Skip to contents

Dataset used to predict whether income exceeds $50K/yr based on census data. Also known as "Census Income" dataset Train dataset contains 13 features and 30178 observations. Test dataset contains 13 features and 15315 observations. Target column is "target": A binary factor where 1: <=50K and 2: >50K for annual income. The column "sex" is set as protected attribute.

Source

Dua, Dheeru, Graff, Casey (2017). “UCI Machine Learning Repository.” http://archive.ics.uci.edu/ml/.

Pre-processing

  • fnlwgt Remove final weight, which is the number of people the census believes the entry represents

  • native-country Remove Native Country, which is the country of origin for an individual

  • Rows containing NA in workclass and occupation have been removed.

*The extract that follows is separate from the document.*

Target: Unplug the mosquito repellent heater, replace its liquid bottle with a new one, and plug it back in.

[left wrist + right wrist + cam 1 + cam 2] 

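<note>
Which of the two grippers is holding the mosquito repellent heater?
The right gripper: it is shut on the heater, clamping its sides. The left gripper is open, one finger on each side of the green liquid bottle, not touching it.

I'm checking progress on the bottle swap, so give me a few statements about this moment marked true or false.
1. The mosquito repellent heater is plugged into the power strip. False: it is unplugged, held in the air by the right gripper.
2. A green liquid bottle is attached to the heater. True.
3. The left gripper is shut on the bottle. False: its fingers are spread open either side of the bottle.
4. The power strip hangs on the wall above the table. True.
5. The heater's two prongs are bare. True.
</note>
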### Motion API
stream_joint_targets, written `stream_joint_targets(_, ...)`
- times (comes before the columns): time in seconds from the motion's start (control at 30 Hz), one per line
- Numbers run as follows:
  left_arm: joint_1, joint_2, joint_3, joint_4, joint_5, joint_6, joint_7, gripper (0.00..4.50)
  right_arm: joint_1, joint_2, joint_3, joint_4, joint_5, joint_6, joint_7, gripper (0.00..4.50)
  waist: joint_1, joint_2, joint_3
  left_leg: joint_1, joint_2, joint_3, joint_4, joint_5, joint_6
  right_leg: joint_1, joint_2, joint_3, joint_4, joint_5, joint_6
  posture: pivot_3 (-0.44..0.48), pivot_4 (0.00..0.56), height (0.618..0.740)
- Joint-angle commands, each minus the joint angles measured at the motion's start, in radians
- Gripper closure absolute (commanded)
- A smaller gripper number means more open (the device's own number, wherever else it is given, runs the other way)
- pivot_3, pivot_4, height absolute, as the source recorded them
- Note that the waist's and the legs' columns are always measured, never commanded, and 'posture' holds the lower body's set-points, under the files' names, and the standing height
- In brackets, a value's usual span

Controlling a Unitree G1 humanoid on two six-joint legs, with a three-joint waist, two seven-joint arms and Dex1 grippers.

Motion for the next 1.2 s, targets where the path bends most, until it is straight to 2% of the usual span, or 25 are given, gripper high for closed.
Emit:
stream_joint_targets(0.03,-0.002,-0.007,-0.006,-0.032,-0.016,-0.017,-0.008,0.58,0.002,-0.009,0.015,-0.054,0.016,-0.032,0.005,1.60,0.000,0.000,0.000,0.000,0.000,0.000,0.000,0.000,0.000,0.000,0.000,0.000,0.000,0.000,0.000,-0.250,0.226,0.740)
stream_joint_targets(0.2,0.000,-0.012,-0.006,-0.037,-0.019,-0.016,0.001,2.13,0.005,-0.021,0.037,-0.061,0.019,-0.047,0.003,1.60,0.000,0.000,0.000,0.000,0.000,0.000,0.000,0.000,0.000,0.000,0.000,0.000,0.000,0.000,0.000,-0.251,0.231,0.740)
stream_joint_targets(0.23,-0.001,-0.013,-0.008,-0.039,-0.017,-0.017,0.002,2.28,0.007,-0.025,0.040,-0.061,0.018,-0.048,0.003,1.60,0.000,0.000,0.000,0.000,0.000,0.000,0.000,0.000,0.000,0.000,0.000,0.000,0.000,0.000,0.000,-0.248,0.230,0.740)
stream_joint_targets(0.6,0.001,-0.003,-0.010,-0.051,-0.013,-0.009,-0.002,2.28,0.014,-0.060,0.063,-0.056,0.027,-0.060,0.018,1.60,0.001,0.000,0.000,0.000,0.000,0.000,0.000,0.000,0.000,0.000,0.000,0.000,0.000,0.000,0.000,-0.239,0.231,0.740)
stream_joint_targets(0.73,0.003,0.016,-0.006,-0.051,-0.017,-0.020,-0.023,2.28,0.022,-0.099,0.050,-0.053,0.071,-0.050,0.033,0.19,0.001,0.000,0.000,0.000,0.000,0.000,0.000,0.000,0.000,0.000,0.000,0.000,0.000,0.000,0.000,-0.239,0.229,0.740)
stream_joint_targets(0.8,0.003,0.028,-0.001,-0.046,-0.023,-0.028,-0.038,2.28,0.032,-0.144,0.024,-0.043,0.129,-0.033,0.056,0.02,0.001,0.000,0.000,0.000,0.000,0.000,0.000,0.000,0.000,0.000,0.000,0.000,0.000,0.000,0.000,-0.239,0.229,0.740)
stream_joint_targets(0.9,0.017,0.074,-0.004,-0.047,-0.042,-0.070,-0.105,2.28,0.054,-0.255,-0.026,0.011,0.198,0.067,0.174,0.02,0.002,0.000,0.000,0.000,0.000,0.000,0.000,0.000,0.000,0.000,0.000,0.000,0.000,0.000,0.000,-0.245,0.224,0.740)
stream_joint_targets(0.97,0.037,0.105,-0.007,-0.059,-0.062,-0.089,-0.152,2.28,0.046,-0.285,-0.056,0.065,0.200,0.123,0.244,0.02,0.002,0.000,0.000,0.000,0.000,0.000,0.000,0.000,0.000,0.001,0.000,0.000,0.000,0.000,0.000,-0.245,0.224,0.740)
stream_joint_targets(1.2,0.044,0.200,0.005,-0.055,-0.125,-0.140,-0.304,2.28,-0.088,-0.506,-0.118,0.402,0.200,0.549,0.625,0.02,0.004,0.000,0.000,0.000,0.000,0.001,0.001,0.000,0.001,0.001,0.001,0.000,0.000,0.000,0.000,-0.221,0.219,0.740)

  • Pre-processing inspired by article: @url https://cseweb.ucsd.edu//classes/sp15/cse190-c/reports/sp15/048.pdf

Metadata

  • (integer) age: The age of the individuals

  • (factor) workclass: A general term to represent the employment status of an individual

  • (factor) education: The highest level of education achieved by an individual.

  • (integer) education_num: the highest level of education achieved in numerical form.

  • (factor) marital_status: marital status of an individual.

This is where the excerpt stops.